自己株券回収とは、企業が発行済み株式を市場から取得し、株主名簿から除外する手続きである。

目次

概要

概要(自己株券回収)の図解

自己株券回収は、企業が自社株式を買い戻すことで、発行済み株式数を減少させる行為である。株式市場における株式供給量を調整し、株価の安定化や株主価値の向上を図る目的で実施される。日本の証券取引法では、株主総会の決議に基づき、かつ取引所の規定に従って行うことが求められる。自己株券回収は、株式分割や公開買付と並ぶ、企業が株式市場で行う主要な株式管理手段の一つである。

役割と機能

役割と機能(自己株券回収)の図解

自己株券回収は、以下のような機能を果たす。
1. 株価支援:発行済み株式数が減少すると、1株あたりの利益(EPS)が向上し、株価が上昇しやすくなる。
2. 資本構成の最適化:過剰な株式発行による資本コストを削減し、自己資本比率を改善する。
3. 株主還元:配当と同様に株主に対する還元手段として機能し、株主価値を高める。
4. 市場シグナル:経営陣が自社株価を過小評価していると判断した場合、回収を通じて市場に自信を示す。
実務上は、株主総会での承認後、証券取引所に申請し、取引所の取引ルールに従って市場で株式を取得する。取得価格は、取引所の取引価格や株主総会で決定された価格に基づく。

特徴

特徴(自己株券回収)の図解

  • 株主名簿からの除外:取得した株式は株主名簿から除外され、配当や議決権の対象外となる。
  • 非公開取引の可能性:市場での取引に加え、株主総会での自社株買い(自社株買い)として非公開で取得するケースもある。
  • 会計処理の一貫性:取得後は、株式の帳簿価額を減少させ、資本剰余金や利益剰余金へ振替える。
  • 規制の厳格化:証券取引法や上場規則により、取得方法、価格設定、情報開示が厳格に規定されている。
  • 市場への影響:大量の自己株券回収は、短期的に株価を押し上げる一方で、過剰な買い戻しは市場の流動性を低下させるリスクがある。

現在の位置づけ

現在の位置づけ(自己株券回収)の図解

近年、企業の株主還元策として自己株券回収は重要な位置を占めている。配当の増配が難しい環境下で、株価上昇を通じた価値創造が期待される。さらに、ESG(環境・社会・ガバナンス)や企業価値評価の観点から、株主価値を高める手段として注目されている。
規制面では、証券取引所が「自己株券回収に関するガイドライン」を定め、透明性と公正性を確保するための情報開示要件を強化している。

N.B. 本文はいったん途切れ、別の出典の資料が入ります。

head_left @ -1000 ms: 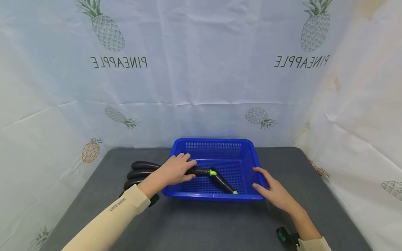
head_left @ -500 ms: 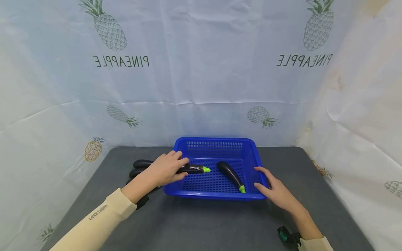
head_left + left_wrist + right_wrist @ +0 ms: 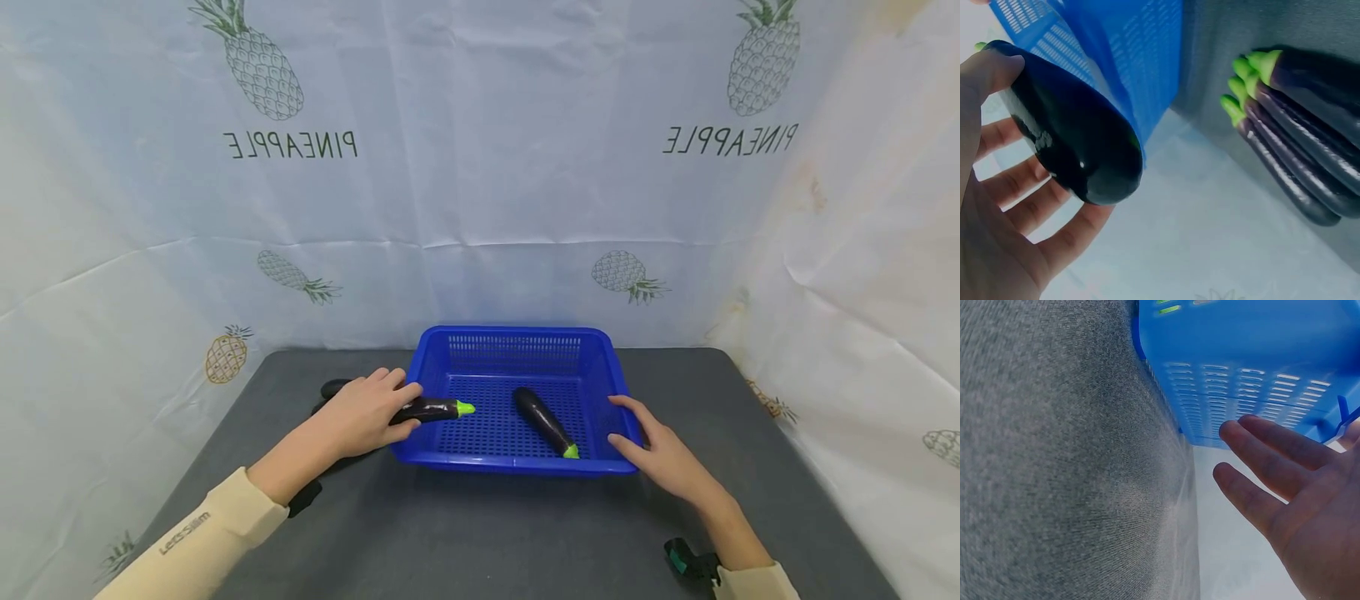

これにより、投資家は回収の目的や方法を事前に把握でき、株価への影響を予測しやすくなっている。
また、国際的な投資家の関心が高まる中、自己株券回収は企業の国際的な競争力を示す指標としても機能する。今後は、デジタル化やブロックチェーン技術の進展に伴い、回収手続きの効率化や透明性向上が期待される。